• [TO DO]: Scan the listing below for the word "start" and copy every line that has it.

• [DATA SUPPLIED]:
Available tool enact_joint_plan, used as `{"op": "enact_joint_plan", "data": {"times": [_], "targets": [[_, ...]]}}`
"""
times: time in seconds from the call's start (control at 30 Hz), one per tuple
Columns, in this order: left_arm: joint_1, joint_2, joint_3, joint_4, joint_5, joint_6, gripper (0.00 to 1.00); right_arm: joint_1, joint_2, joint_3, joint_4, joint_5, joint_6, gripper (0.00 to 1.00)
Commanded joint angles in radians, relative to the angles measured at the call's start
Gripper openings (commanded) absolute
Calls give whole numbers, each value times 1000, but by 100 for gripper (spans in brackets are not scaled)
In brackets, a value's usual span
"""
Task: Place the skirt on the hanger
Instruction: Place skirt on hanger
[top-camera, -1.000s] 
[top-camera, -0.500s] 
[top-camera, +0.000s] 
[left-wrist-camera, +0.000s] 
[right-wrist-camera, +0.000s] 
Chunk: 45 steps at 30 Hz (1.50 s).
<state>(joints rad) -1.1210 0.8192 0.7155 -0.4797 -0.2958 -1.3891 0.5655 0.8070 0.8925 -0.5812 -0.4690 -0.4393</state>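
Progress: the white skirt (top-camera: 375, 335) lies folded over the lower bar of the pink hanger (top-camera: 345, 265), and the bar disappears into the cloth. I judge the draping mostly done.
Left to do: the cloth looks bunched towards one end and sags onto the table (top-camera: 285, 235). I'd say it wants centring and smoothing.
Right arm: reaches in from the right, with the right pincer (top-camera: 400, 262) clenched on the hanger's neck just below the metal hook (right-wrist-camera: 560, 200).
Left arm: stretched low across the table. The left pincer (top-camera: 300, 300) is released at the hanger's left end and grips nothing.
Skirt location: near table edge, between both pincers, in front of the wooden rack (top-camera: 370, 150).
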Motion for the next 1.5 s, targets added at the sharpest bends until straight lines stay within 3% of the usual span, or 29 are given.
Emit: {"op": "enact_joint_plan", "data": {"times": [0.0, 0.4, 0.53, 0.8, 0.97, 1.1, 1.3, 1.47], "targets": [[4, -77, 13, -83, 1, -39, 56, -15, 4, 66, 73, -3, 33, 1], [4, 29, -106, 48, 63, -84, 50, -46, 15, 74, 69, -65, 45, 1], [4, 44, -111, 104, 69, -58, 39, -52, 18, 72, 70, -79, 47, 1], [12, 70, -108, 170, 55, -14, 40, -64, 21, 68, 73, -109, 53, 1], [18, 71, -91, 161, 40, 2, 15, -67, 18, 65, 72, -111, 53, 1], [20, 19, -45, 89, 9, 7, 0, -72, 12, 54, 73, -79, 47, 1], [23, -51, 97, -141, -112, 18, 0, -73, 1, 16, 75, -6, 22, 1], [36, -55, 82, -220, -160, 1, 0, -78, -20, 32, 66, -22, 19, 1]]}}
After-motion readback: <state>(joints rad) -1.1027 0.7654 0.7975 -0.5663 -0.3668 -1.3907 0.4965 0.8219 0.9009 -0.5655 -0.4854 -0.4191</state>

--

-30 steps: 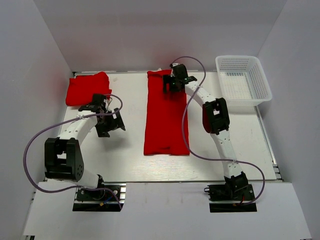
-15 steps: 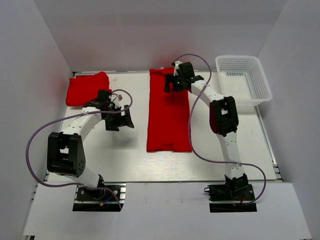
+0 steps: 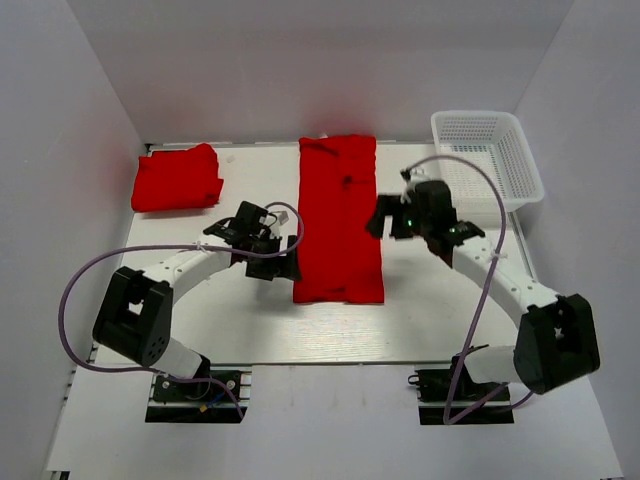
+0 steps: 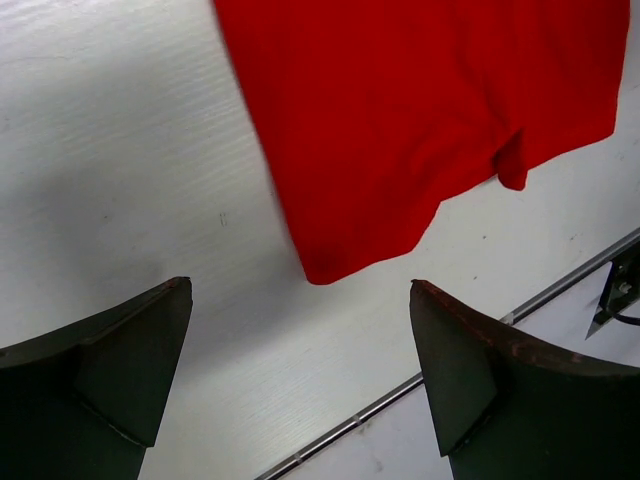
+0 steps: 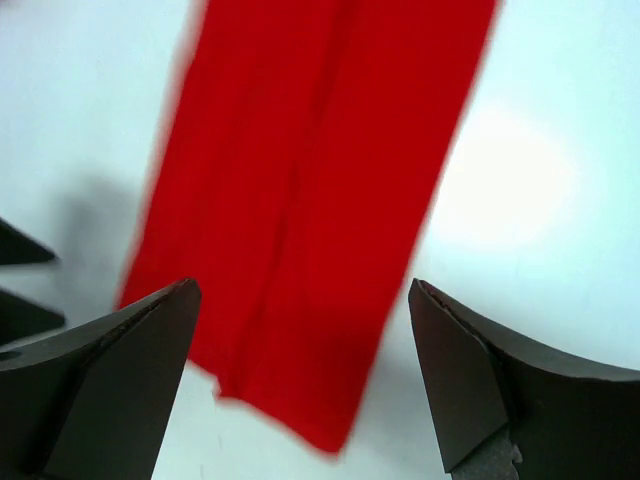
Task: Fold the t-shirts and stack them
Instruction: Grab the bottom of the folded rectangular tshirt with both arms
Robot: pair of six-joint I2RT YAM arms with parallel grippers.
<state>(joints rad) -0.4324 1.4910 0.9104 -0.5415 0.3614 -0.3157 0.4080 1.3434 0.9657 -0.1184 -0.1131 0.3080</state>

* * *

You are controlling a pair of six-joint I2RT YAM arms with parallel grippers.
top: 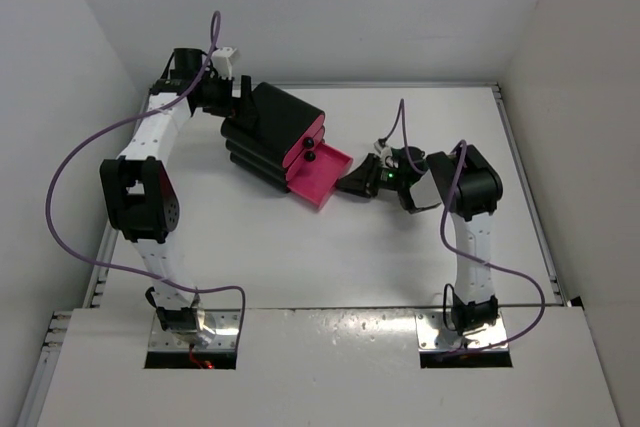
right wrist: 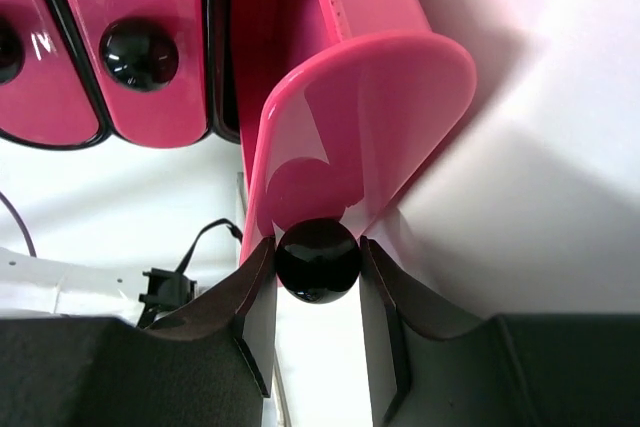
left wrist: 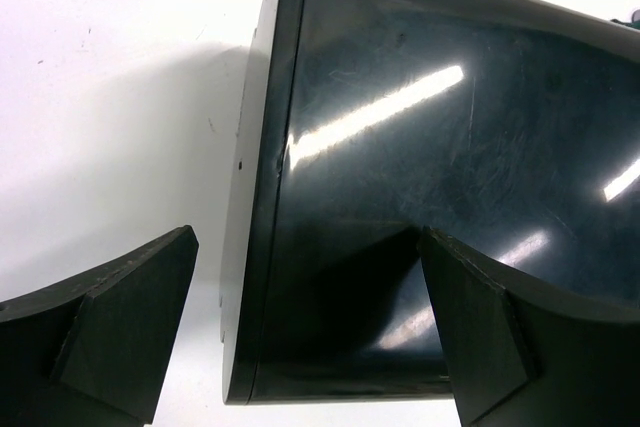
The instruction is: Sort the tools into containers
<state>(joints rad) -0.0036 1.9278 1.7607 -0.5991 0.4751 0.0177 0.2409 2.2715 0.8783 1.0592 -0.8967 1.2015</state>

• [SOLUTION FOR THIS EXERCISE]:
times: time in seconds from the call's start (control at 30 Hz), one per tuple
Commanded joint angles in radians, relative to the angles measured at the call's start

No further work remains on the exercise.